Protoplasts after cell wall removal are more likely to be transferred into foreign DNA, which is a good material for transient transformation. At present, PEG-mediated method is often used for transformation because of its convenience and simplicity. Although the protoplasmic conversion efficiency was higher than the stable transformation efficiency, up to 90% in Arabidopsis (Sheen, 2001), there are still great differences in different plants. For example, in citrus, a CaMV 35S promoter driven CRISPR/Cas9 vector carrying EGFP expression box was transformed into protoplasts by PEG-mediated plasmid transformation, achieving a transfection efficiency of approximately 66% (Huang et al., 2020). Transformation efficiency in mesophyll protoplast of Chinese kale was about 30% (Sun et al., 2019), while that reached only to 23.2% in Cannabis protoplasts (Matchett-Oates et al., 2021). The transformation efficiency can be improved by optimizing PEG concentration, plasmid DNA concentration, transfection time, etc. (Damm et al., 1989; Lee et al., 2001). The optimal Ca+ concentration in PEG solution may affect the ability of cells to absorb foreign substances, and as PEG concentration increases, DNA hydration decreases, resulting in structural changes that reduce transfection efficiency (Saenger et al., 1986). When the concentration of PEG4000 was 25%, transformation efficiency in the protoplasts from grape berry suspension cells reached the maximum level of approximately 62.1%, while a significant decrease was observed when PEG4000 concentration was increased to 30% (Wang et al., 2015). 50% PEG (w/v) leads to a decrease in protoplast viability, resulting in late protoplast agglomeration, resulting in difficulty in identifying individual protoplasts that produce GFP (Yao et al., 2016).

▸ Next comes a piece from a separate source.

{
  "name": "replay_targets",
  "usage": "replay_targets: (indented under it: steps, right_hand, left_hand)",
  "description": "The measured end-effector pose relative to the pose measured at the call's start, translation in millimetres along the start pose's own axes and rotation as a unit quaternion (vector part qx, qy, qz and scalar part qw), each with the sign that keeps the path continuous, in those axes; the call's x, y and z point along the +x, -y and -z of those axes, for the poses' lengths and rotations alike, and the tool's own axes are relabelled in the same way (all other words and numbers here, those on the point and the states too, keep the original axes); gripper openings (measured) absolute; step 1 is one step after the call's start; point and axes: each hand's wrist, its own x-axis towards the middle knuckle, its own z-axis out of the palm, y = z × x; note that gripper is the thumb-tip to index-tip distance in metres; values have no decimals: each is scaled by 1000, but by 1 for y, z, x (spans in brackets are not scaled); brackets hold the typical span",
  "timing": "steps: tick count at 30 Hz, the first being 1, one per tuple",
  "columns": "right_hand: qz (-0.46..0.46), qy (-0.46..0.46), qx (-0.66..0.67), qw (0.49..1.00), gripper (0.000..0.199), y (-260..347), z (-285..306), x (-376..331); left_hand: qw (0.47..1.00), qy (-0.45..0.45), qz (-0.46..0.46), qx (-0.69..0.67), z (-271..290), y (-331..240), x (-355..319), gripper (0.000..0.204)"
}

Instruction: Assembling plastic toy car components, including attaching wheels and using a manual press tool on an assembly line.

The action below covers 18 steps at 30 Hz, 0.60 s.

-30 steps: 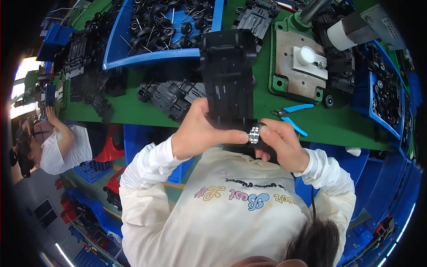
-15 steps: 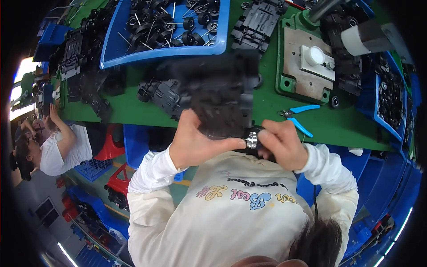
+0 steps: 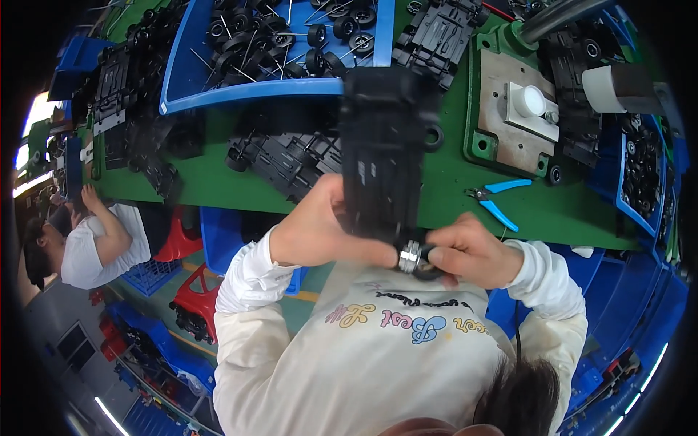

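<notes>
My left hand (image 3: 313, 229) is closed round the near end of a black plastic toy car chassis (image 3: 382, 160), which is held up above the bench and slightly blurred. At its near right corner sits a shiny chrome part (image 3: 408, 258), close to the tip of my left thumb. My right hand (image 3: 476, 251) pinches a small black wheel (image 3: 427, 272) beside that chrome part. Whether the wheel is joined to the chassis cannot be made out. Behind the held chassis, more black chassis (image 3: 287, 156) lie on the green bench top.
A blue bin (image 3: 254, 94) of wheels on metal axles stands at the back. To the right are a green-based press (image 3: 476, 138), blue-handled cutters (image 3: 502, 207) and another blue wheel bin (image 3: 624, 207). A person in a white shirt (image 3: 109, 247) sits at the far left.
The chassis has swung from a blurred, tilted pose to a straighter one pointing away from me. My right hand, with the wheel, has dropped slightly towards me. The view has shifted a little.
</notes>
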Motion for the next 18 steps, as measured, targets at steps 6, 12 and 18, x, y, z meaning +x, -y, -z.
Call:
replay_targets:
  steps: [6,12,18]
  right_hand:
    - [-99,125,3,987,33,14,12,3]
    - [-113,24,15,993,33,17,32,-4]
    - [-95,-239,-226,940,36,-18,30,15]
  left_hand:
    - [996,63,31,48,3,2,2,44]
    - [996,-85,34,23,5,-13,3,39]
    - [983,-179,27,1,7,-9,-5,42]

In conclusion, an efficient protoplast isolation and purifying procedure of kiwifruit callus was described, and parameter for transient transfection were optimized. To our knowledge, it is the first systematic and detailed report describing the PEG-mediated transformation of protoplasts derived from the kiwifruit callus. Although the maximum transfection frequency of this system (about 40%) need to be further improved, this method still provides a convenient instantaneous transformation option for kiwifruit to study subcellular localization of fusion proteins and functional analysis of transgenic products in the future.